Once a tiny fishing village of the 60’s, Benidorm is now one of the most renown tourist hotspots in Europe. Recognisable for its skyscrapers, Benidorm has a huge hotel industry and this, coupled with its vibrant nightlife, is what attracts millions of visitors every year. However, some of the best sights of this Spanish resort are found away from the dizzying heights of the tall buildings. With that in mind, lets take a look at some outdoor activities and things to do in Benidorm.
La Cruz de Benidorm
Since Benidorm is such a popular destination, it’s incredibly easy to get to. Benidorm transfers are easily found which means you can step off the plane and be at the resort in no time. If a couple of days of partying has left you a little worse for wear, head out into the surrounding countryside for some fresh air. The World Health Organisation actually considers Benidorm to have one of the best climates in the world for clean air. Make the most of this and take a hike to see the La Cruz de Benidorm. La Cruz, or “The Cross” in English, was erected in the 70’s to repent the sins of the town. This gentle 45-minute walk up hill is more than worth it as you’ll be greeted with panoramic views of the resort that gives you a break from the hustle and bustle below.
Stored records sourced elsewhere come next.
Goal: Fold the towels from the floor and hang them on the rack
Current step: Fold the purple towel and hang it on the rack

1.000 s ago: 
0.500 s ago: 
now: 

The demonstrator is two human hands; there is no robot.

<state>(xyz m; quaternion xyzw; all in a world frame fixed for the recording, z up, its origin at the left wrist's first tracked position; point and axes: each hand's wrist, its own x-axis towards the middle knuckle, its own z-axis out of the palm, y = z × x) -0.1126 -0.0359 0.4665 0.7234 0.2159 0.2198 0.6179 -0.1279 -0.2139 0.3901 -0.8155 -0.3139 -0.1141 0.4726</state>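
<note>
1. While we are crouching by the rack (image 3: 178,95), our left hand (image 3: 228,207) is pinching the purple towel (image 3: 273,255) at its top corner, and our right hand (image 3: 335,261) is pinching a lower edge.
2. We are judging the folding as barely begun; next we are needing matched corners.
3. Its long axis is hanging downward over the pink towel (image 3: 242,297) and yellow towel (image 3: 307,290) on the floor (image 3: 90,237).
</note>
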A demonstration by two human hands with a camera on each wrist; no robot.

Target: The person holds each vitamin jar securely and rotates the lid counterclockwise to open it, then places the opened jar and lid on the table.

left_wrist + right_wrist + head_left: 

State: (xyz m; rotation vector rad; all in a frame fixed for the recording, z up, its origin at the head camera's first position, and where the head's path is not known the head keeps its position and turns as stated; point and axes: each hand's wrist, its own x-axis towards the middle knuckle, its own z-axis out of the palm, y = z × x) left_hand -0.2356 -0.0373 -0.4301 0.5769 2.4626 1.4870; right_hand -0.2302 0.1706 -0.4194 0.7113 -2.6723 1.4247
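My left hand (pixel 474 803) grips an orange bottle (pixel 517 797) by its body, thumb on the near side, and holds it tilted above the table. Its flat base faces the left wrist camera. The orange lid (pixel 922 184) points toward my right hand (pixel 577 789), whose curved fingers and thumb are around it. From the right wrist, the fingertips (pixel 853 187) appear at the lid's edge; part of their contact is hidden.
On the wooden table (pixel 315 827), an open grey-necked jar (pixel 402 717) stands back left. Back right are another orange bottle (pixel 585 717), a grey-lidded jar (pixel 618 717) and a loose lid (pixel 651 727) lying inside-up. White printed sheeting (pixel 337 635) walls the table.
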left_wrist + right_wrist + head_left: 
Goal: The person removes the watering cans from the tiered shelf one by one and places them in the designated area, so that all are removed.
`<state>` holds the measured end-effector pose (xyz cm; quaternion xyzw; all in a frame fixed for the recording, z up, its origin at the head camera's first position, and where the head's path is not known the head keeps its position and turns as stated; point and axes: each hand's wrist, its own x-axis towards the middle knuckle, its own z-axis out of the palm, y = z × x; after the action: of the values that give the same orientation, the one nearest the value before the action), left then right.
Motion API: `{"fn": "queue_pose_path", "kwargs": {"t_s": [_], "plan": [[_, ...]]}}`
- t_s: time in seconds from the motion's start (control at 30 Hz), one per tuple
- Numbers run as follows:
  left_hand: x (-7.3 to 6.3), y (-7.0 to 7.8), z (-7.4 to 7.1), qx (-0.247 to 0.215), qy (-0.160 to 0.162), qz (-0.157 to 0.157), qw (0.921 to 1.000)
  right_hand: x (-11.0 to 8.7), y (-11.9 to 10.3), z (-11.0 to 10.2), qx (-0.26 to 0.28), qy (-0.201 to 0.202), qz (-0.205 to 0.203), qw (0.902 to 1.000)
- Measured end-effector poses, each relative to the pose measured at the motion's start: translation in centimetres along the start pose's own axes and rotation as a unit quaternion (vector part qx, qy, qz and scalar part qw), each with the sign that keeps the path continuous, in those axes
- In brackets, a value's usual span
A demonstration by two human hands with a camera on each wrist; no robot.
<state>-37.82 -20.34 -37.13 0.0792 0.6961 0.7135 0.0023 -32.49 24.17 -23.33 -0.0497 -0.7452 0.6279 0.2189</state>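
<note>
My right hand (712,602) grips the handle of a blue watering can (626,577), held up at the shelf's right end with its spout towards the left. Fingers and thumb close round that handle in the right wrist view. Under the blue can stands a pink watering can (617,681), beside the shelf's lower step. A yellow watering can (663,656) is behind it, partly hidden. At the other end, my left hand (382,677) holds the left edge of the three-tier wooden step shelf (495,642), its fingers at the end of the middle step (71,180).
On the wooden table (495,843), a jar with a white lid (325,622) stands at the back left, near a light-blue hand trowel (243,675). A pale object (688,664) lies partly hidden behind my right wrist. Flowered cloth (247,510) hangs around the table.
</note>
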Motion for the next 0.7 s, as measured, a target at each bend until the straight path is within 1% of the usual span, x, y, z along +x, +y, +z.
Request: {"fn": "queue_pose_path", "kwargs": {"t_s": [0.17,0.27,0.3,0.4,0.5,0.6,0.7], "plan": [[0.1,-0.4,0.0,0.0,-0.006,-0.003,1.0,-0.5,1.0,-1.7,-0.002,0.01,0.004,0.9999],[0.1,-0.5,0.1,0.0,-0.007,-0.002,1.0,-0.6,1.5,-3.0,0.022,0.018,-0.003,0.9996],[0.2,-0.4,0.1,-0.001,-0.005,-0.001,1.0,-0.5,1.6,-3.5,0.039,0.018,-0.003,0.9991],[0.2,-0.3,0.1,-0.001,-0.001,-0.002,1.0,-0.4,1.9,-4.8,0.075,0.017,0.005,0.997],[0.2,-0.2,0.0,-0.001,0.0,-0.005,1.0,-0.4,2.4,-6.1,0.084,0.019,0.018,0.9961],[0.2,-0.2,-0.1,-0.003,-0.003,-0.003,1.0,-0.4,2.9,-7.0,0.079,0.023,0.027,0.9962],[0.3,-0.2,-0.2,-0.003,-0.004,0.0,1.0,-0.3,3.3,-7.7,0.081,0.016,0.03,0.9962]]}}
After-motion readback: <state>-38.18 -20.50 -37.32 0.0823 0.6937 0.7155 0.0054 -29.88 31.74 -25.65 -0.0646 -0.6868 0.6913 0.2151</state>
A short journey down the coast will take you to the natural park of Sierra Helada, the first marine and terrestrial park in the Valencia region. There are 3 handy routes to walk in the park that are for varying hiking levels. The blue route is an amble along the cliffs with stunning viewpoints of coves, watchtowers and beaches. The red route is still family friendly and offers sights like lighthouses, mountains and tunnels. For something more challenging, the yellow route is more strenuous but is worth the effort. The path takes you up to the highest point of the Sierra Helada following steep cliffs with a picturesque break spot in a pine forest. If you’re in Benidorm for a week or so, make sure to try all 3 routes to experience the best of Benidorm’s surrounding landscape.
El Castell de Guadalest
If you’re looking for a little bit of traditional Spanish culture, take a trip out to Guadalest. A tiny Valencian town, Guadalest sits on top of a mountain that gives the illusion this little settlement is floating in the clouds. Nestled in a luscious green valley, Guadalest is most famous for it’s castle, the Castell de Guadalest. The castle is accessed through a tunnel carved out of the rock it stands upon.
If you’re after something a little more laidback, you’ll be pleased to hear that there are 15 golf courses in the Costa Blanca. With a range of courses there is something for everyone including courses for first time families as well as experienced old hands. This is a great way to detox from the centre of the resort as some of these courses are tucked away in neighbouring mountain valleys and fields.